Your task
The records below must be output exactly, with no images carried over.

[Dataset items]
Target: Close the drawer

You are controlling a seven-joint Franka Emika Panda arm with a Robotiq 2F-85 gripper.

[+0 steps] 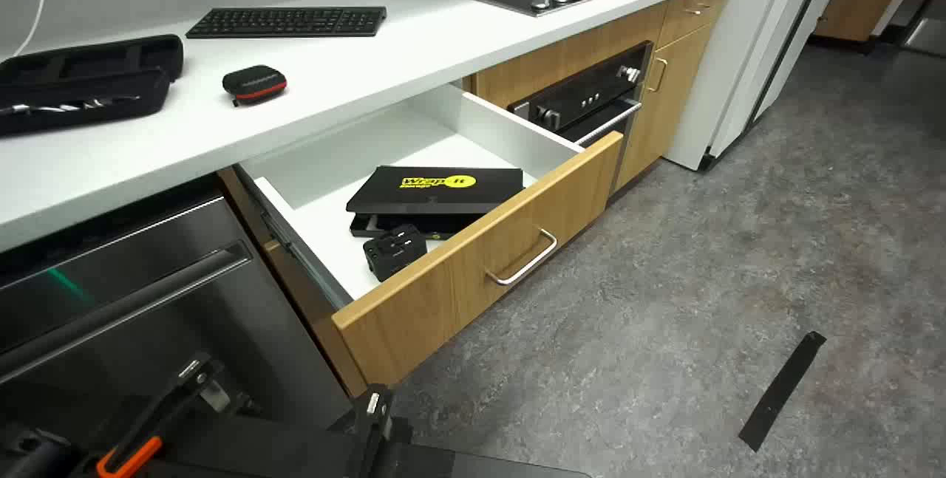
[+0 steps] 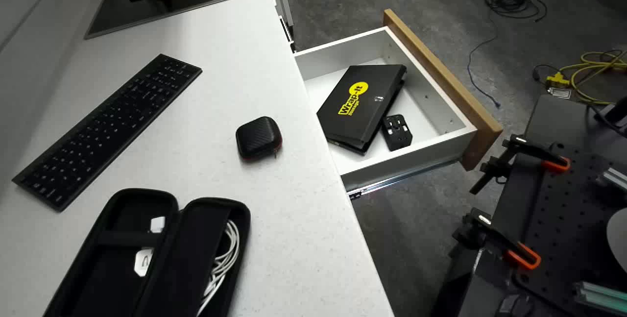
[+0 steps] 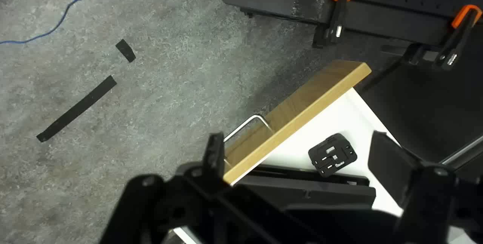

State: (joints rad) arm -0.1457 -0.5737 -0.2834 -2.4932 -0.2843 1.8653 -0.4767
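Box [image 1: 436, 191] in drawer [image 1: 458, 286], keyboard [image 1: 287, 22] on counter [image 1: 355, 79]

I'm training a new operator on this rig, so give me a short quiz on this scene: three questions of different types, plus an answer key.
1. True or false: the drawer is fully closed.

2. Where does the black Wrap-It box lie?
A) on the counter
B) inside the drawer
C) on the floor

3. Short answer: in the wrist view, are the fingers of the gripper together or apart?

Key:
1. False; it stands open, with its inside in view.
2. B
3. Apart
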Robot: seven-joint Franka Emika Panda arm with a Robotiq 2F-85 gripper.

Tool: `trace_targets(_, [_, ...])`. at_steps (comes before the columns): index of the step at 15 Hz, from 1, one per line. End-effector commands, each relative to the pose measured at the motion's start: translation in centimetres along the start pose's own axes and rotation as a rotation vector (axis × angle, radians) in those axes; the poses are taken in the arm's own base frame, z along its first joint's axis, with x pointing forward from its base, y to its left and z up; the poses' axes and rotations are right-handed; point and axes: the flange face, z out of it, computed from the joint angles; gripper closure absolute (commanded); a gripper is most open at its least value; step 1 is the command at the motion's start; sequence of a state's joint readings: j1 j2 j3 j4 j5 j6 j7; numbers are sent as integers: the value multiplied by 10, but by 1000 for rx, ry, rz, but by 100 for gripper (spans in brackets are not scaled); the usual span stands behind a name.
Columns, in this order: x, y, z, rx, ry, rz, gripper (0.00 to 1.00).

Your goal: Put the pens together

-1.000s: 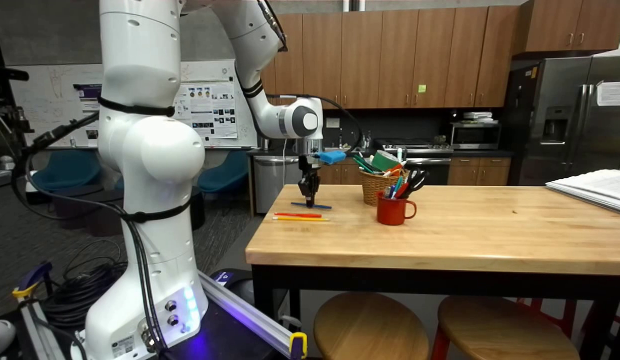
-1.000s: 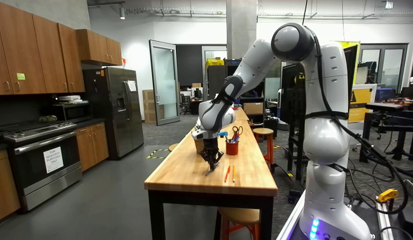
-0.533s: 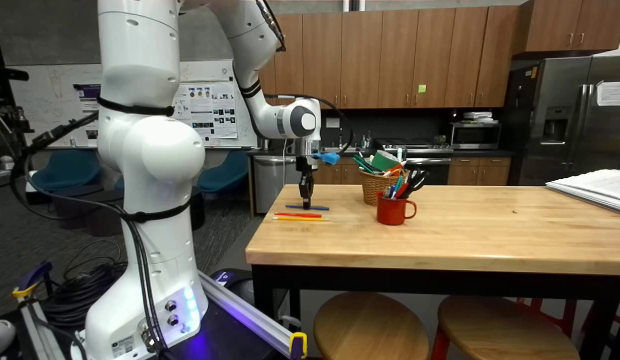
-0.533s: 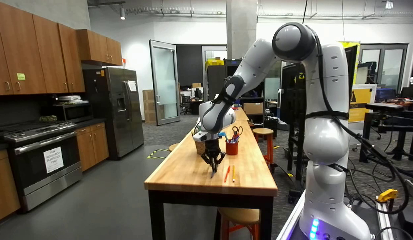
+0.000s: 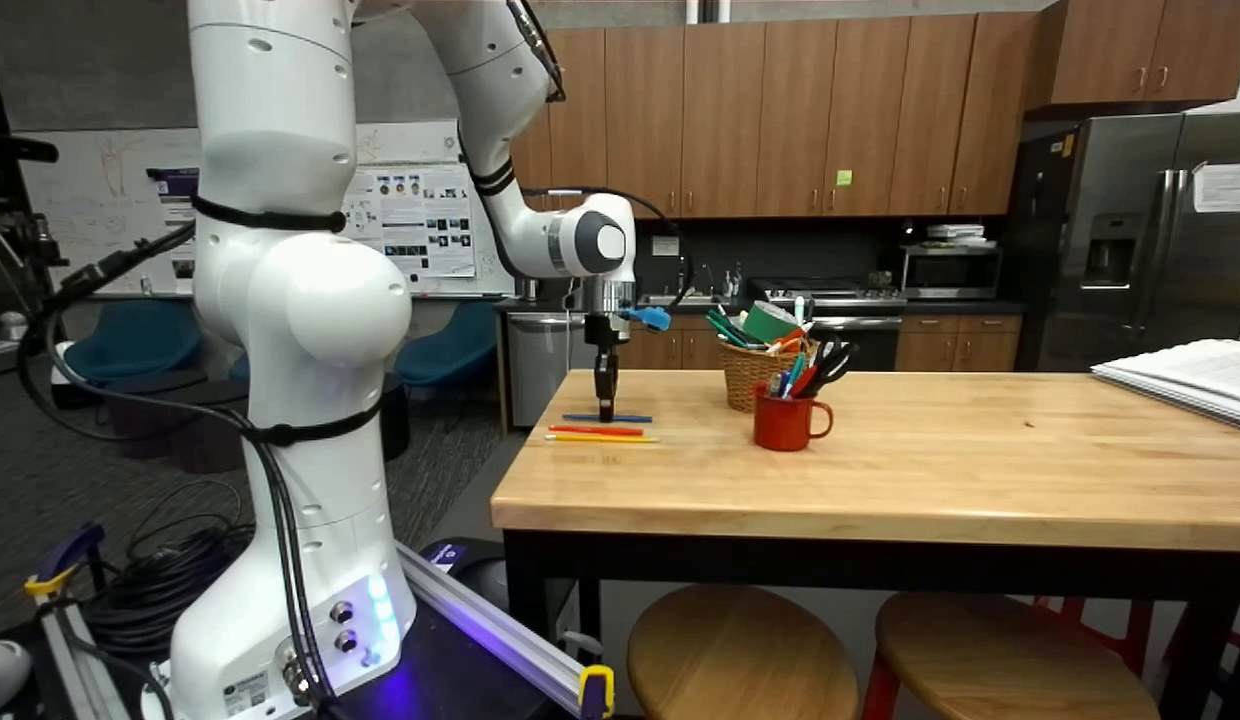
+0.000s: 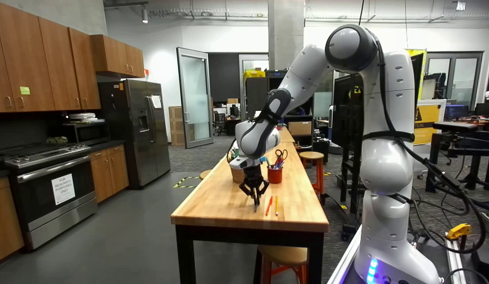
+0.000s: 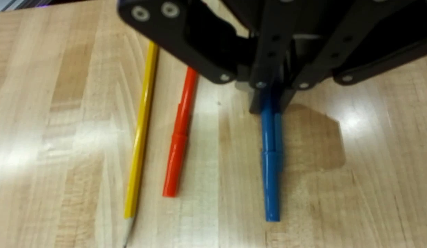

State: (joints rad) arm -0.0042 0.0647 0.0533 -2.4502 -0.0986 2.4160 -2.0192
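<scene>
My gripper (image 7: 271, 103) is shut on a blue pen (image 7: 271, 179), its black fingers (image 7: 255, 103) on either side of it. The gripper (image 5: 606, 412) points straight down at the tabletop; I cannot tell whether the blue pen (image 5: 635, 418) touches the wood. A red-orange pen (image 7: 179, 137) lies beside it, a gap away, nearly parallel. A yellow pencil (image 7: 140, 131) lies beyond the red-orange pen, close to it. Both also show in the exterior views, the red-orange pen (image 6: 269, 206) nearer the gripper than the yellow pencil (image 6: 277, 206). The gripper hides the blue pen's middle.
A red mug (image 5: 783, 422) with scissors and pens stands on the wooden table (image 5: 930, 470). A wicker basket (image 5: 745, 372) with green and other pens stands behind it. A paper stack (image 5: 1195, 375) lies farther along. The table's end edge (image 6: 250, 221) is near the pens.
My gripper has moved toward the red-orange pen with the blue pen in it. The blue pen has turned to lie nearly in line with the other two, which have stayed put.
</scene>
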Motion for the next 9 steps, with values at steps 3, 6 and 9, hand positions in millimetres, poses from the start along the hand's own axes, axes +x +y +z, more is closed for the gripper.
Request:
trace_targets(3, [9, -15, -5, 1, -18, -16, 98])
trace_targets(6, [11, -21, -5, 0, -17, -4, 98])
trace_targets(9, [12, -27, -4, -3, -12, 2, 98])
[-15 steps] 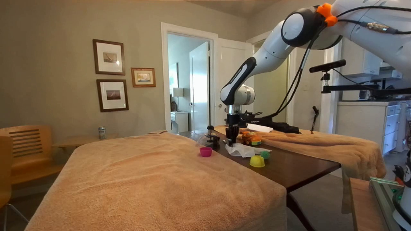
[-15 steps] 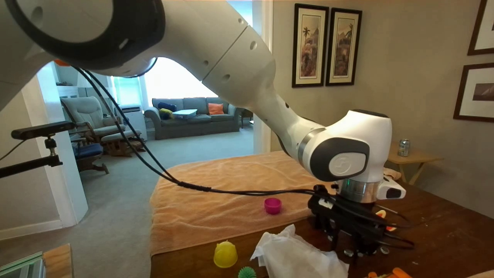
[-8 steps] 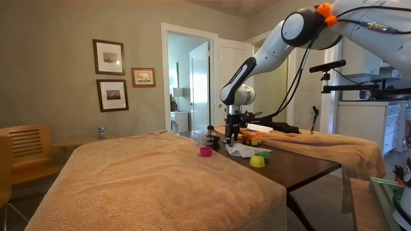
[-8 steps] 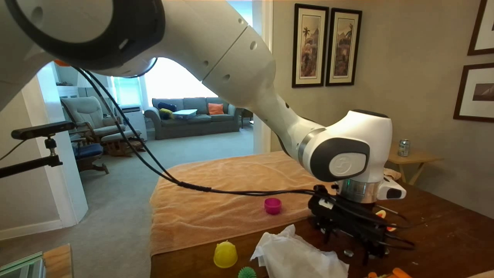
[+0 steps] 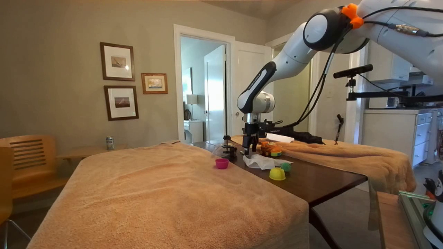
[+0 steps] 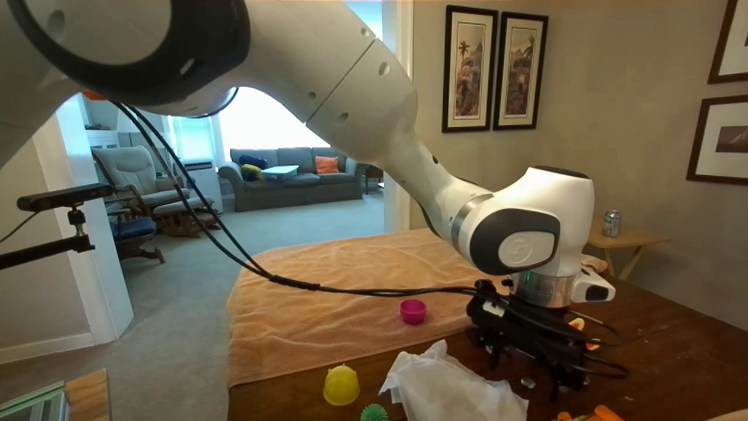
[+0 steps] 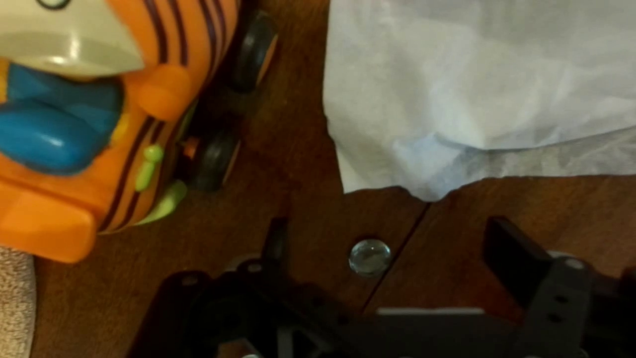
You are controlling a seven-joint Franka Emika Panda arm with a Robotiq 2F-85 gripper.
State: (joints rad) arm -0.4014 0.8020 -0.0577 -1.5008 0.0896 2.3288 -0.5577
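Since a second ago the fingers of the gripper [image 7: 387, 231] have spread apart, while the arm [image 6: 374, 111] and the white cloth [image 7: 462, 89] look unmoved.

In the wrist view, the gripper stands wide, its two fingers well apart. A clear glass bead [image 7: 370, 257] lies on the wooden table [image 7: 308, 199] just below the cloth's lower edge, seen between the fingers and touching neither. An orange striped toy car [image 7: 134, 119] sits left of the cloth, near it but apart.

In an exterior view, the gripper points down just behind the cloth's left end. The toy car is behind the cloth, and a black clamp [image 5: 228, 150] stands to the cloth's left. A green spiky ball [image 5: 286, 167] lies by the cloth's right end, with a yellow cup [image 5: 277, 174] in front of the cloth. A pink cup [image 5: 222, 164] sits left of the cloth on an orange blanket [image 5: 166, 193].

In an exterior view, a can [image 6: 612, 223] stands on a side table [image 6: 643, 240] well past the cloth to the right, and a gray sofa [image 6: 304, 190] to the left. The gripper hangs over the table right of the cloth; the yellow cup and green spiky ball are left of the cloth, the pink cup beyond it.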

Result of the exercise
Target: Close the drawer

You are controlling a seven-joint Franka Emika Panda arm with a Robotiq 2F-85 gripper.

[+0 steps] 
[+0 steps] 
[+0 steps] 

State: (joints rad) arm -0.1457 -0.5737 -0.2834 -2.4932 -0.2843 1.8653 -0.4767
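Box [image 1: 436, 191] in drawer [image 1: 458, 286], keyboard [image 1: 287, 22] on counter [image 1: 355, 79]

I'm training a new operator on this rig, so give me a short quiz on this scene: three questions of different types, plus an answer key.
1. True or false: the drawer is fully closed.

2. Where does the black Wrap-It box lie?
A) on the counter
B) inside the drawer
C) on the floor

3. Short answer: in the wrist view, are the fingers of the gripper together or apart?

Key:
1. False; it stands open, with its inside in view.
2. B
3. Apart
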Robot: seven-joint Franka Emika Panda arm with a Robotiq 2F-85 gripper.

Tool: `trace_targets(_, [_, ...])`. at_steps (comes before the columns): index of the step at 15 Hz, from 1, one per line. End-effector commands, each relative to the pose measured at the motion's start: translation in centimetres along the start pose's own axes and rotation as a rotation vector (axis × angle, radians) in those axes; the poses are taken in the arm's own base frame, z along its first joint's axis, with x pointing forward from its base, y to its left and z up; the poses' axes and rotations are right-handed; point and axes: the flange face, z out of it, computed from the joint angles; gripper closure absolute (commanded); a gripper is most open at its least value; step 1 is the command at the motion's start; sequence of a state's joint readings: j1 j2 j3 j4 j5 j6 j7; numbers are sent as integers: the value multiplied by 10, but by 1000 for rx, ry, rz, but by 100 for gripper (spans in brackets are not scaled); the usual span stands behind a name.
Columns, in this order: x, y, z, rx, ry, rz, gripper (0.00 to 1.00).

Your goal: Put the pens together

-1.000s: 
-1.000s: 
-0.533s: 
-0.533s: 
+0.000s: 
+0.000s: 
+0.000s: 

State: (joints rad) arm -0.0042 0.0647 0.0533 -2.4502 -0.0986 2.4160 -2.0192
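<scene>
My gripper (image 7: 271, 103) is shut on a blue pen (image 7: 271, 179), its black fingers (image 7: 255, 103) on either side of it. The gripper (image 5: 606, 412) points straight down at the tabletop; I cannot tell whether the blue pen (image 5: 635, 418) touches the wood. A red-orange pen (image 7: 179, 137) lies beside it, a gap away, nearly parallel. A yellow pencil (image 7: 140, 131) lies beyond the red-orange pen, close to it. Both also show in the exterior views, the red-orange pen (image 6: 269, 206) nearer the gripper than the yellow pencil (image 6: 277, 206). The gripper hides the blue pen's middle.
A red mug (image 5: 783, 422) with scissors and pens stands on the wooden table (image 5: 930, 470). A wicker basket (image 5: 745, 372) with green and other pens stands behind it. A paper stack (image 5: 1195, 375) lies farther along. The table's end edge (image 6: 250, 221) is near the pens.
My gripper has moved toward the red-orange pen with the blue pen in it. The blue pen has turned to lie nearly in line with the other two, which have stayed put.
</scene>
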Motion for the next 9 steps, with values at steps 3, 6 and 9, hand positions in millimetres, poses from the start along the hand's own axes, axes +x +y +z, more is closed for the gripper.
Request:
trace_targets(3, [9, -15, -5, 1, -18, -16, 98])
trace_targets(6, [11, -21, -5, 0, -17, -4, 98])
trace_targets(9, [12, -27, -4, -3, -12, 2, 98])
[-15 steps] 
[-15 steps] 
[-8 steps] 
[-8 steps] 
[+0 steps] 
[+0 steps] 
[+0 steps] 
You are controlling a seven-joint Franka Emika Panda arm with a Robotiq 2F-85 gripper.
State: (joints rad) arm -0.4014 0.8020 -0.0577 -1.5008 0.0896 2.3288 -0.5577
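Since a second ago the fingers of the gripper [image 7: 387, 231] have spread apart, while the arm [image 6: 374, 111] and the white cloth [image 7: 462, 89] look unmoved.

In the wrist view, the gripper stands wide, its two fingers well apart. A clear glass bead [image 7: 370, 257] lies on the wooden table [image 7: 308, 199] just below the cloth's lower edge, seen between the fingers and touching neither. An orange striped toy car [image 7: 134, 119] sits left of the cloth, near it but apart.

In an exterior view, the gripper points down just behind the cloth's left end. The toy car is behind the cloth, and a black clamp [image 5: 228, 150] stands to the cloth's left. A green spiky ball [image 5: 286, 167] lies by the cloth's right end, with a yellow cup [image 5: 277, 174] in front of the cloth. A pink cup [image 5: 222, 164] sits left of the cloth on an orange blanket [image 5: 166, 193].

In an exterior view, a can [image 6: 612, 223] stands on a side table [image 6: 643, 240] well past the cloth to the right, and a gray sofa [image 6: 304, 190] to the left. The gripper hangs over the table right of the cloth; the yellow cup and green spiky ball are left of the cloth, the pink cup beyond it.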

Nothing else is required to complete this exercise.